III. Truettner’s claims
¶36 For Truettner’s negligence claims against JM Remodeling, the same genuine issues of material fact preclude summary judgment. Therefore, we reverse the part of the circuit court order dismissing her negligence claim and remand it for further proceedings.
¶37 However, JM Remodeling argues that Truettner forfeited appealing the breach of contract claim by not addressing it to the circuit court prior to the second summary judgment hearing, when the court requested additional briefing. We agree. We see no reason to make an exception to our practice of not addressing issues not raised before the circuit court and raised for the first time on appeal. See Town of Brookfield v. City of Brookfield, 2015 WI App 3, ¶25, 359 Wis. 2d 541, 859 N.W.2d 115. Although Truettner has joined Acuity’s appeal, neither has made clear how Acuity’s subrogation right under the contract claim would apply to Truettner and neither has refuted JM Remodeling’s assertion that the contract claim could not be applicable to Truettner. “We take this lack of reply as a concession” that Truettner does not have a viable contract claim. United Coop. v. Frontier FS Coop., 2007 WI App 197, ¶39, 304 Wis. 2d 750, 738 N.W.2d 578.
CONCLUSION
¶38 We conclude that genuine issues of material fact preclude summary judgment on Acuity’s negligence and breach of contract claims and Truettner’s
18 No. 2024AP822
negligence claim against JM Remodeling.

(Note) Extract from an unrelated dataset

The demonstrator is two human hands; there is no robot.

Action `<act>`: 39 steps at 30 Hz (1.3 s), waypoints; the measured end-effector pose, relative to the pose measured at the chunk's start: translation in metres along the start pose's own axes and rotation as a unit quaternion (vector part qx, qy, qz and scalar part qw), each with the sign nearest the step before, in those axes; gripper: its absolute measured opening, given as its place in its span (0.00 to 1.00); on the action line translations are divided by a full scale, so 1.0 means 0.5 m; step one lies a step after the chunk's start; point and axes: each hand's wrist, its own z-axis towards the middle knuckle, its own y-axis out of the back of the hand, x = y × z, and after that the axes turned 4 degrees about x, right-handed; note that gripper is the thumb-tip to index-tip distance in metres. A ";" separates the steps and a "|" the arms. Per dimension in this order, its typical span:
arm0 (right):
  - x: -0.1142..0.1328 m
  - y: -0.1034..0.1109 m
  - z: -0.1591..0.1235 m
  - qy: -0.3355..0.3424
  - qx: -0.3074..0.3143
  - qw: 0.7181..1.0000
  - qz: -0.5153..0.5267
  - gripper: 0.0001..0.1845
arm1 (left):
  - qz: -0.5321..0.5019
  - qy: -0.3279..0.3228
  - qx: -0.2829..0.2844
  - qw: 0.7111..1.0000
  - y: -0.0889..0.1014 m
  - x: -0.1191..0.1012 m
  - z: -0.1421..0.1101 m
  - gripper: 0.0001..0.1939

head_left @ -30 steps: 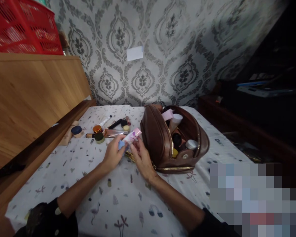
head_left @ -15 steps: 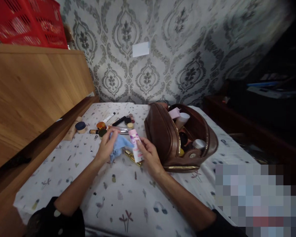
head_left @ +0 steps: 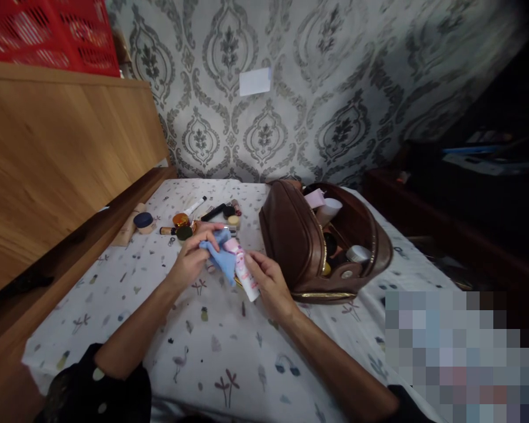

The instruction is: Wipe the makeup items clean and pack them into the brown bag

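Note:
In my right hand point(head_left: 268, 283) is a white and pink bottle point(head_left: 248, 281) with a pink cap, tilted above the table. My left hand point(head_left: 193, 255) grips a light blue cloth point(head_left: 224, 261), which lies against the bottle's upper left side and partly covers it. Part of a gold tube shows beneath the cloth and bottle. Just beyond my left hand are a dark-lidded jar point(head_left: 184, 233) and an amber-lidded jar point(head_left: 181, 220). To the right of my right hand stands an unzipped brown cosmetic bag point(head_left: 291, 235) with several containers inside.
Several cosmetics, including a black tube point(head_left: 213, 212) and a white tube point(head_left: 196, 205), lie farther back on the patterned tablecloth point(head_left: 220, 346). A blue-lidded jar point(head_left: 144, 222) stands at the left, near a wooden cabinet point(head_left: 66, 123). The patterned wall point(head_left: 264, 135) borders the back.
My left hand has brought the blue cloth right onto the bottle's side near the cap. The bottle has tilted more and shifted slightly down and right.

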 end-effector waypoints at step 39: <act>0.054 0.002 -0.005 0.081 -0.060 0.977 -0.187 0.20 | 0.291 -0.054 0.156 0.942 0.041 -0.032 0.004 0.07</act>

We therefore reverse the order dismissing those claims and remand for further proceedings consistent with this decision. However, Truettner’s breach of contract claim remains dismissed, and we affirm that part of the order.
By the Court.—Order affirmed in part; order reversed in part and cause remanded with directions.
This opinion will not be published. See WIS. STAT. RULE 809.23(1)(b)5.